- Published on
Latency Metrics
- Authors

- Name
- Hoang Nguyen

Intro
When measuring the performance of a system, especially one that handles user requests, latency is an important metric to consider. It provides insight into how quickly a system responds to requests and helps identify bottlenecks. However, average latency often doesn’t tell the whole story.
This is where percentile-based latency metrics P90, P95, and P99 come in. In this post, we’ll explore what these latency metrics mean, why they’re important, and how to interpret them when monitoring system performance.
Why?
Latency is the time it takes for a system to process a request and return a response. In web applications, this could be the time it takes to load a web page, or in a database, the time it takes to return a query result. Commonly measured latency metrics are:
Average Latency: The average time it takes to respond to all requests.
Median Latency (P50): The time it takes for 50% of requests to complete.
However, focusing only on the average or median latency can mask the true user experience at the higher end of the latency distribution, where outliers can impact performance.
What?
Percentile latency metrics provide a more detailed view of your system's performance.

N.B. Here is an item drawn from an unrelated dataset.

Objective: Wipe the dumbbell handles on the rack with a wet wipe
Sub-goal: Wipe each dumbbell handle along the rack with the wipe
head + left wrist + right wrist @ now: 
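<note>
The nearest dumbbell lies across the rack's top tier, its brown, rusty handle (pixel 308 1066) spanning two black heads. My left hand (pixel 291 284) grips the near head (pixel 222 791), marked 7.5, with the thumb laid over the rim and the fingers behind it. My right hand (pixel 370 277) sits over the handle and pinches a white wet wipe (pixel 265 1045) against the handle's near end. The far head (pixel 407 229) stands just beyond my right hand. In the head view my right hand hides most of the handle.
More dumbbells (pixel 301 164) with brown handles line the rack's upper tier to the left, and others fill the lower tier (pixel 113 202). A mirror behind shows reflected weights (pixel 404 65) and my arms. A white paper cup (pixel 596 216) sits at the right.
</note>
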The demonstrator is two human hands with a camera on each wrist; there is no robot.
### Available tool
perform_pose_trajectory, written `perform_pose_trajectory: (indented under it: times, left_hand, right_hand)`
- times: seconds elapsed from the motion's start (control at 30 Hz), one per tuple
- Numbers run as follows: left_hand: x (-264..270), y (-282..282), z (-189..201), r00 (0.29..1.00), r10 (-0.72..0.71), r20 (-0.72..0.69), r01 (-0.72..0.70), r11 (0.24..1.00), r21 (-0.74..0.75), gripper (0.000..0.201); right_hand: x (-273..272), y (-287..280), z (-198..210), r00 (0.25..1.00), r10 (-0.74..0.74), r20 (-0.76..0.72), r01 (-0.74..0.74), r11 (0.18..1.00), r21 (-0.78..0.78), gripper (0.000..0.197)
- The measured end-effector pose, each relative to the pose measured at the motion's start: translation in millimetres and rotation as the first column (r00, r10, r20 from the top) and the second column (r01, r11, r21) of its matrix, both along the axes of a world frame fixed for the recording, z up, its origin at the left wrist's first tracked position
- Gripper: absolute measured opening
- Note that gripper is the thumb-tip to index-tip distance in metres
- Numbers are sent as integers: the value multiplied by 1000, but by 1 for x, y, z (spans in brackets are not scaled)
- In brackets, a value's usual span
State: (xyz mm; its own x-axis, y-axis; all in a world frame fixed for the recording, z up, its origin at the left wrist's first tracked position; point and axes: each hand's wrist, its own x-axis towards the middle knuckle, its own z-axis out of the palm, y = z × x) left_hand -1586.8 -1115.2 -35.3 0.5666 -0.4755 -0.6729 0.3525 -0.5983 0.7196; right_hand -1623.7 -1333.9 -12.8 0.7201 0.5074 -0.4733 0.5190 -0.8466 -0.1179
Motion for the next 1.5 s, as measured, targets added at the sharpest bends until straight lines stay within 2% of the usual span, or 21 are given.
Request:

They help you understand how your application performs for the majority of your users by revealing the slowest 10%, 5%, or 1% of requests.

P90 Latency
Definition: The 90th percentile latency represents the value that 90% of requests fall below.
Interpretation: 90% of requests are processed faster than this time. The remaining 10% are slower.
Use Case: Useful for identifying moderately slower requests.
P95 Latency
Definition: The 95th percentile latency represents the value that 95% of requests fall below.
Interpretation: 95% of requests are processed faster than this value, and the slowest 5% take longer.
Use Case: P95 is useful for identifying significant outliers and understanding the impact of tail latency.
P99 Latency
- Definition: The 99th percentile latency represents the time it takes for 99% of requests to complete.
- Interpretation: Only 1% of requests take longer than this value.
- Use Case: Ideal for measuring tail latency, which often highlights rare but important performance issues that impact the user experience.
Benefits
Tail Latency Awareness: Focusing on average latency can mask performance issues in the tail (e.g., P99), where the slowest 1% of requests are located. These can cause significant user frustration.
Important for SLAs: Service Level Agreements (SLAs) typically set thresholds based on P99 or P95, ensuring that the majority of users receive acceptable performance.
Performance Optimization: Knowing your P95 or P99 latency helps identify and optimize the slowest parts of your system, improving the overall user experience.
Example

The assumption here is that the server is getting 100 request:
- There will be 99 requests that take < 120 ms
- Only 1 request takes > 120 ms
We could summarize the definition of P99 as below:
- This suggests that 99% of the API requests are faster than this value.
- Just 1% of the requests are slower than the P99 value.
How?
Set Targets: Aim to reduce tail latency to ensure that even the slowest requests meet user expectations.
Compare Over Time: Continuously monitor percentile metrics over time to identify performance regressions or improvements.
Alert: Set up alerts based on P95 and P99 latency to detect outliers that may impact the user experience early.
Conclusion
Understanding and monitoring P90, P95, and P99 latency metrics will provide a clear picture of how your system is performing for most users, especially during peak or heavy load times. These metrics help you focus on the right performance improvements, resulting in better user experiences and more robust systems.
By monitoring and optimizing latency by percent, you can ensure that your service remains responsive, even during high load or unexpected spikes.